## TRY IT
The answer must give back every line of the data exactly, with no pictures.

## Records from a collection
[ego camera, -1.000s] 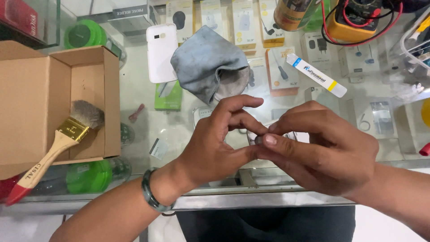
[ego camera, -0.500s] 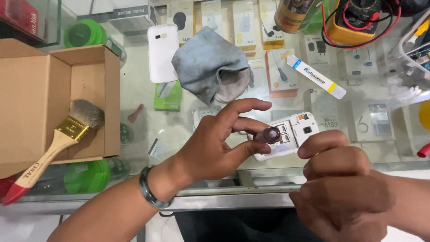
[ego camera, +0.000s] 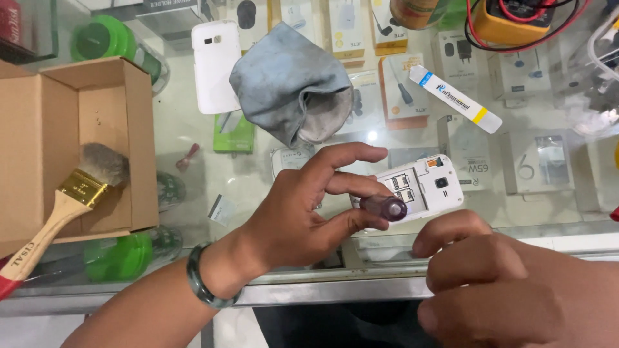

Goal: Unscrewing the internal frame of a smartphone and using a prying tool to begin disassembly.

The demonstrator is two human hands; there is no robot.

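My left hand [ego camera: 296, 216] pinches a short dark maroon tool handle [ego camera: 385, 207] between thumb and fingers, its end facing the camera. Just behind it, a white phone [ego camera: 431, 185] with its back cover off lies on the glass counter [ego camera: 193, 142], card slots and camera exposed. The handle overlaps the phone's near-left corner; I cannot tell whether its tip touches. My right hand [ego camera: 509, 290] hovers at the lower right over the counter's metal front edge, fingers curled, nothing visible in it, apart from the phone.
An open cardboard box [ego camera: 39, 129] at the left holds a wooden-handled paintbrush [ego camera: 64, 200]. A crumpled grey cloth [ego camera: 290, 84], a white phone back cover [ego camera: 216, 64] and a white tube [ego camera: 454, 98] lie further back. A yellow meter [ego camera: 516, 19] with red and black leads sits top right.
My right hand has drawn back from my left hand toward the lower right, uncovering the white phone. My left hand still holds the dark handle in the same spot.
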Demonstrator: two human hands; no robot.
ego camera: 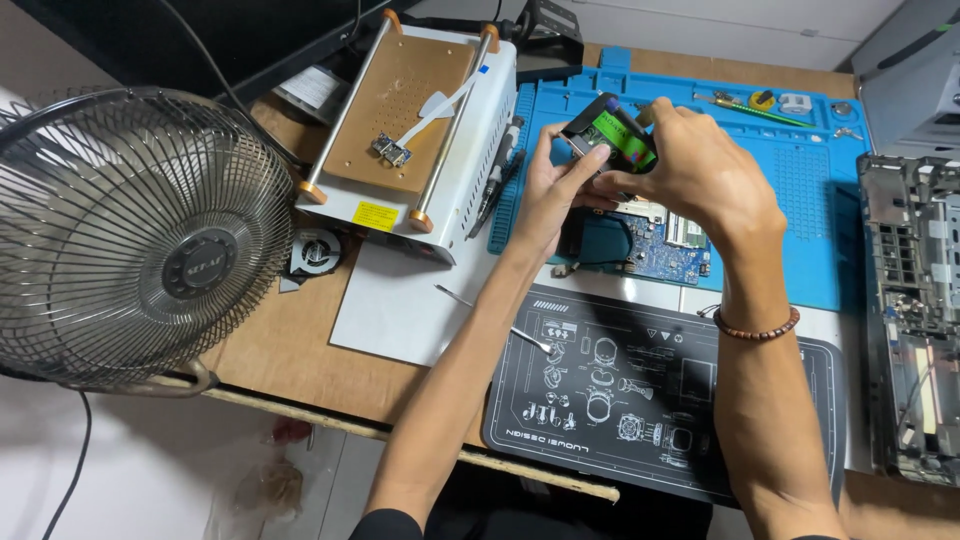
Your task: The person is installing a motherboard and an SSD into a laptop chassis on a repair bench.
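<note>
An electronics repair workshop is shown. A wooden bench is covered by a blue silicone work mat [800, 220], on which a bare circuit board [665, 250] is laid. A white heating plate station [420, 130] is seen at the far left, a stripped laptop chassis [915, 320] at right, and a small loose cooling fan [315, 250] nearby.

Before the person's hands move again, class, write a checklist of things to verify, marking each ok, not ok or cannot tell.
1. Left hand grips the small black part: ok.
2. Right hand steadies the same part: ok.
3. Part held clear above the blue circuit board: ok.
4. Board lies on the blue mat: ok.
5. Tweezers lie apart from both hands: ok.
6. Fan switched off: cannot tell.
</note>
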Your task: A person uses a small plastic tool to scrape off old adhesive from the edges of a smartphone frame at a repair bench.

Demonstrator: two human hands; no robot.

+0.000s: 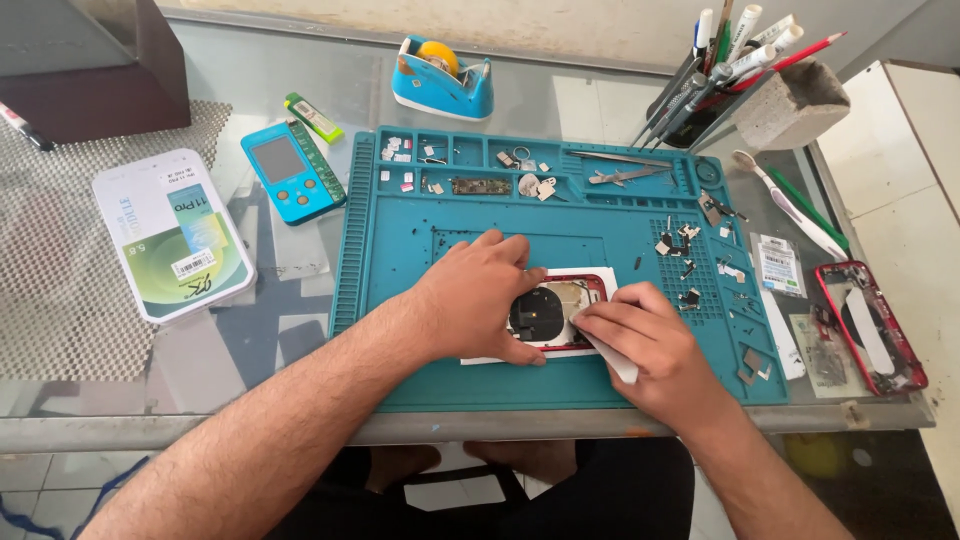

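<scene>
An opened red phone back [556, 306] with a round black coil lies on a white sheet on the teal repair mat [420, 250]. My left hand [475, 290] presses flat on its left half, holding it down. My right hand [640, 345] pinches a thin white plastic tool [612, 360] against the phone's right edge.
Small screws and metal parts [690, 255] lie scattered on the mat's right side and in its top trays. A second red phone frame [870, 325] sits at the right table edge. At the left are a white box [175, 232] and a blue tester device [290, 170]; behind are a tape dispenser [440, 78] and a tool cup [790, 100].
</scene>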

## THE COMPLETED TASK
[ego camera, -1.000s] 
[ego camera, -0.500s] 
[ego camera, +0.000s] 

Goal: Unscrewing the internal frame of a smartphone and using a prying tool to begin disassembly.

The demonstrator is two human hands; there is no robot.

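My left hand [ego camera: 296, 216] pinches a short dark maroon tool handle [ego camera: 385, 207] between thumb and fingers, its end facing the camera. Just behind it, a white phone [ego camera: 431, 185] with its back cover off lies on the glass counter [ego camera: 193, 142], card slots and camera exposed. The handle overlaps the phone's near-left corner; I cannot tell whether its tip touches. My right hand [ego camera: 509, 290] hovers at the lower right over the counter's metal front edge, fingers curled, nothing visible in it, apart from the phone.
An open cardboard box [ego camera: 39, 129] at the left holds a wooden-handled paintbrush [ego camera: 64, 200]. A crumpled grey cloth [ego camera: 290, 84], a white phone back cover [ego camera: 216, 64] and a white tube [ego camera: 454, 98] lie further back. A yellow meter [ego camera: 516, 19] with red and black leads sits top right.
My right hand has drawn back from my left hand toward the lower right, uncovering the white phone. My left hand still holds the dark handle in the same spot.
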Demonstrator: two human hands; no robot.
ego camera: 
Your task: The person is installing a motherboard and an SSD into a laptop chassis on a repair bench.
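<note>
An electronics repair workshop is shown. A wooden bench is covered by a blue silicone work mat [800, 220], on which a bare circuit board [665, 250] is laid. A white heating plate station [420, 130] is seen at the far left, a stripped laptop chassis [915, 320] at right, and a small loose cooling fan [315, 250] nearby.

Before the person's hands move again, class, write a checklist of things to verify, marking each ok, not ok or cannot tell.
1. Left hand grips the small black part: ok.
2. Right hand steadies the same part: ok.
3. Part held clear above the blue circuit board: ok.
4. Board lies on the blue mat: ok.
5. Tweezers lie apart from both hands: ok.
6. Fan switched off: cannot tell.
</note>
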Your task: A person uses a small plastic tool to scrape off old adhesive from the edges of a smartphone frame at a repair bench.

Demonstrator: two human hands; no robot.

+0.000s: 

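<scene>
An opened red phone back [556, 306] with a round black coil lies on a white sheet on the teal repair mat [420, 250]. My left hand [475, 290] presses flat on its left half, holding it down. My right hand [640, 345] pinches a thin white plastic tool [612, 360] against the phone's right edge.
Small screws and metal parts [690, 255] lie scattered on the mat's right side and in its top trays. A second red phone frame [870, 325] sits at the right table edge. At the left are a white box [175, 232] and a blue tester device [290, 170]; behind are a tape dispenser [440, 78] and a tool cup [790, 100].
</scene>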

No other output is expected for this exercise.